» **Task goal**
One range is to be output from the listing below, exactly as written: the line with "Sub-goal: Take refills" to the line with "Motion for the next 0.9", both kept.

» **Given data**

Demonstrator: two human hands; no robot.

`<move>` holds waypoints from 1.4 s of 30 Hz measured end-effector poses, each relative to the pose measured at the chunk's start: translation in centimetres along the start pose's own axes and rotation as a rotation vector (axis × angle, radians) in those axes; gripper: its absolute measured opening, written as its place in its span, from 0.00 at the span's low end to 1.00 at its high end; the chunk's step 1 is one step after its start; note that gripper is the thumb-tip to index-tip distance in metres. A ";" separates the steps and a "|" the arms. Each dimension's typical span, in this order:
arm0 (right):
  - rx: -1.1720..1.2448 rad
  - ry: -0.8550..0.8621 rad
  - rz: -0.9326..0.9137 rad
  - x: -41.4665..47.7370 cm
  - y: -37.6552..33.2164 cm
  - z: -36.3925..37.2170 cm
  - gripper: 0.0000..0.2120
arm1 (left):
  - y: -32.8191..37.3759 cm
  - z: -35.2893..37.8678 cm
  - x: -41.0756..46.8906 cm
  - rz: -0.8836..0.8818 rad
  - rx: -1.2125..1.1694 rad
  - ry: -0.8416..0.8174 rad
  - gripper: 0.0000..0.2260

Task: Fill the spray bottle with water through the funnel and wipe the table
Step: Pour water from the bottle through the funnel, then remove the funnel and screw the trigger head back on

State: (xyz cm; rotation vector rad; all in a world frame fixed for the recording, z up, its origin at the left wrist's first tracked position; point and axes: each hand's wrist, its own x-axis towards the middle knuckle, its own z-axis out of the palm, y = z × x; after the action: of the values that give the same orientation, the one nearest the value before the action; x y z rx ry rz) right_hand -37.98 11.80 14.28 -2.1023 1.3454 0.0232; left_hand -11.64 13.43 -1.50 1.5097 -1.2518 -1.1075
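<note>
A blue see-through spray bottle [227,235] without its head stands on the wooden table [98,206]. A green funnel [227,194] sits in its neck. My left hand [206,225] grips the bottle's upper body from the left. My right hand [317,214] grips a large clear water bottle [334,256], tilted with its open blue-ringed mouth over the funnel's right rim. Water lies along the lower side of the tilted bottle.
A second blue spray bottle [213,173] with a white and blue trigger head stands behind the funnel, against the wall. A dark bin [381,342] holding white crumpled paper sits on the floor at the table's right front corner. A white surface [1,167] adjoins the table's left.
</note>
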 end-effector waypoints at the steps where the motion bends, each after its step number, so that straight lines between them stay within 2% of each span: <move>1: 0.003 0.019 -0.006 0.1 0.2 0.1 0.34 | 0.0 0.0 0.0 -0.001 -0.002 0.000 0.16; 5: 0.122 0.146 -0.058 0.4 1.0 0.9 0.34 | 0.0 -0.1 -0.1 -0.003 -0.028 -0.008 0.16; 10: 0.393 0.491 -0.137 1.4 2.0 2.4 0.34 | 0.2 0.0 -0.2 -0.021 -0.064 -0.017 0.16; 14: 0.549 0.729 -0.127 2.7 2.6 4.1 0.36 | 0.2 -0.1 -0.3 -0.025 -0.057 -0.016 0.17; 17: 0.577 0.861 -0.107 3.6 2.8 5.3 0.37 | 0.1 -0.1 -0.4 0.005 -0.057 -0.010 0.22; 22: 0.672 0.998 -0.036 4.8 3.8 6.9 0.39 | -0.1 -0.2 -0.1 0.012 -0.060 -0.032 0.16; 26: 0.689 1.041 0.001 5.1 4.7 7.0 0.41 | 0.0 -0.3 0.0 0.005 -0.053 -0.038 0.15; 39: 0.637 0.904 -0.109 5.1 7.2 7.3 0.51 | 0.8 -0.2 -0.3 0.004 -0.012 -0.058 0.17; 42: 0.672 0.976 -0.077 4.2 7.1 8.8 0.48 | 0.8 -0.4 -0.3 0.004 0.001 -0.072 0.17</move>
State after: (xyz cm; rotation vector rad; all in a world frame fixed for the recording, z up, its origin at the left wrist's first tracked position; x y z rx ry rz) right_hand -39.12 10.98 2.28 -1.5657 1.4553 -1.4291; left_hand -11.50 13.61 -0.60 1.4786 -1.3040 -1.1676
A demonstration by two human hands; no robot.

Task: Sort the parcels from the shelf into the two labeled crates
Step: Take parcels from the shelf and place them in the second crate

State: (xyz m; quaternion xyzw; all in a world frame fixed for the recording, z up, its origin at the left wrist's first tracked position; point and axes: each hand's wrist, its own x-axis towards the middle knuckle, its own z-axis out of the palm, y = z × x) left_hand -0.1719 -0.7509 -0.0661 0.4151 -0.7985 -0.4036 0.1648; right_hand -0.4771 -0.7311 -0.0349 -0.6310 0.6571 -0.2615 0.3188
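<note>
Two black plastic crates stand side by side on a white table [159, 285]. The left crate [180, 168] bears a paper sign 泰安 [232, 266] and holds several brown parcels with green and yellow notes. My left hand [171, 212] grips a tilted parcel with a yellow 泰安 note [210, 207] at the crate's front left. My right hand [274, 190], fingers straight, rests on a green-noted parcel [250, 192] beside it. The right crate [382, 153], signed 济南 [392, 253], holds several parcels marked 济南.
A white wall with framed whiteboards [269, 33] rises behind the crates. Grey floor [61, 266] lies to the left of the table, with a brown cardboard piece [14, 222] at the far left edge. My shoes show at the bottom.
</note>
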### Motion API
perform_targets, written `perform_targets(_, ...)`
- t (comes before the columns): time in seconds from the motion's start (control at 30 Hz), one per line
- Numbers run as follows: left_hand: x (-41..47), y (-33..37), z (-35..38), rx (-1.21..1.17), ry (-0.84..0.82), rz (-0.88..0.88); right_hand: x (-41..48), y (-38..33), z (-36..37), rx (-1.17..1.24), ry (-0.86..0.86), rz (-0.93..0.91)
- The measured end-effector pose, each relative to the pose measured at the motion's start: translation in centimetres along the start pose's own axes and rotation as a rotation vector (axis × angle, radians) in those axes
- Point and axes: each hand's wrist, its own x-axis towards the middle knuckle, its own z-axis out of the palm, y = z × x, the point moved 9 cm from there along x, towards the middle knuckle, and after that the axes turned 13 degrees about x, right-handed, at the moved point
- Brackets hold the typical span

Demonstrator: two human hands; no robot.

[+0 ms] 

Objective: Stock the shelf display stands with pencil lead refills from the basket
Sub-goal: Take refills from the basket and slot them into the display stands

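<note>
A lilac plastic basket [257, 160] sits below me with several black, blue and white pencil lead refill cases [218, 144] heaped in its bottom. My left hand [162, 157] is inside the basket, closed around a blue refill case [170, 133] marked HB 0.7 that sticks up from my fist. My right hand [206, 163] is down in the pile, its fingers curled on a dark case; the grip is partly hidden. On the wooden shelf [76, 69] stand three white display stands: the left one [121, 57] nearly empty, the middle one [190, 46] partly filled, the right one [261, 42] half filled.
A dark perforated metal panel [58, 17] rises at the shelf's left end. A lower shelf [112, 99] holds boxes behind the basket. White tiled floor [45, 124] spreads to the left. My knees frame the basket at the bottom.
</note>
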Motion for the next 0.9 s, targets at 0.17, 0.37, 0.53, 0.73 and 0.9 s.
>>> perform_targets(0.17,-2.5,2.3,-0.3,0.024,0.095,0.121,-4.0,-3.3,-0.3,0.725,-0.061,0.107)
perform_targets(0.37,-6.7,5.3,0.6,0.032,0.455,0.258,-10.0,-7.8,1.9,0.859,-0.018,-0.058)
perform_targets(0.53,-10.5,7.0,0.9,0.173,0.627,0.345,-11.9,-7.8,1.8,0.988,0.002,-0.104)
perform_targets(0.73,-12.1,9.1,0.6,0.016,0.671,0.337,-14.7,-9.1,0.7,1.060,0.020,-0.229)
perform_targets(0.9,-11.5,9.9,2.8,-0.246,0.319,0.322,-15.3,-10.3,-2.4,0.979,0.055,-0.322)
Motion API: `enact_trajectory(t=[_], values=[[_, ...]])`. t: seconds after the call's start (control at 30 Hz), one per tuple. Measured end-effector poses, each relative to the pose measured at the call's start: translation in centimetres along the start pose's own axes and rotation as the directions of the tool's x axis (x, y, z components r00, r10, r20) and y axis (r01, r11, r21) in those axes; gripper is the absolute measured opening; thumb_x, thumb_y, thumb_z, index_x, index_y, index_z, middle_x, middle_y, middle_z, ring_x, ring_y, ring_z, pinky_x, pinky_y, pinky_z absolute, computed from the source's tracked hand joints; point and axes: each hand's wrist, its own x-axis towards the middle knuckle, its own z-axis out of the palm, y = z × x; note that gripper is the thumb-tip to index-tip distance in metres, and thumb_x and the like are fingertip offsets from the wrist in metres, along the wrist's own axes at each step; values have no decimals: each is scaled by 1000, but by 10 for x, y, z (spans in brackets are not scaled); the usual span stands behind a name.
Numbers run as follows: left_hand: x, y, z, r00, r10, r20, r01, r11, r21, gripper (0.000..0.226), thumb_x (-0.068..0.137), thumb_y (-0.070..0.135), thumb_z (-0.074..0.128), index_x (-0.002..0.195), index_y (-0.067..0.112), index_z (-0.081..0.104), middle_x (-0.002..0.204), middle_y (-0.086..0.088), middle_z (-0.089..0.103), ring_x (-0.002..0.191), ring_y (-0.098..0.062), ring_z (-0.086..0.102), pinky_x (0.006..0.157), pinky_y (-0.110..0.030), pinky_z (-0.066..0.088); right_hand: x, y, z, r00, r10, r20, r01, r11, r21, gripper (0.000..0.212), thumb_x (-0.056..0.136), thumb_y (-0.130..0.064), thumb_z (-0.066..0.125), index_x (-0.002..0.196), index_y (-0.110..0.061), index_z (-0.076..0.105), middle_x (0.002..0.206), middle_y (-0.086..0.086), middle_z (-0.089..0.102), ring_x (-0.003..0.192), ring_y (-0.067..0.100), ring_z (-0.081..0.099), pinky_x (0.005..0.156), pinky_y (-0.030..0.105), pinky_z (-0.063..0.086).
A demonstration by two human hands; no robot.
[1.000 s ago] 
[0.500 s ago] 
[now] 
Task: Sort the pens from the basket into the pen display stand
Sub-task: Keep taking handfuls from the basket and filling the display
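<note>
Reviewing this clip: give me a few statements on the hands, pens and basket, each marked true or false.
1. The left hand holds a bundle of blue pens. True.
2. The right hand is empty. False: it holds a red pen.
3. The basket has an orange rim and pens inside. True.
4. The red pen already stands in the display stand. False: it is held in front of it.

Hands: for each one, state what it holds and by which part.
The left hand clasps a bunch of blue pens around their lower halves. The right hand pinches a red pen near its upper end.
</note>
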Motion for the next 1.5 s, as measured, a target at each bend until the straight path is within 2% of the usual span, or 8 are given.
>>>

» **Exercise solution**
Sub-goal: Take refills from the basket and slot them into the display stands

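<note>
A lilac plastic basket [257, 160] sits below me with several black, blue and white pencil lead refill cases [218, 144] heaped in its bottom. My left hand [162, 157] is inside the basket, closed around a blue refill case [170, 133] marked HB 0.7 that sticks up from my fist. My right hand [206, 163] is down in the pile, its fingers curled on a dark case; the grip is partly hidden. On the wooden shelf [76, 69] stand three white display stands: the left one [121, 57] nearly empty, the middle one [190, 46] partly filled, the right one [261, 42] half filled.
A dark perforated metal panel [58, 17] rises at the shelf's left end. A lower shelf [112, 99] holds boxes behind the basket. White tiled floor [45, 124] spreads to the left. My knees frame the basket at the bottom.
</note>
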Motion for the next 0.9 s, targets at 0.17, 0.37, 0.53, 0.73 and 0.9 s.

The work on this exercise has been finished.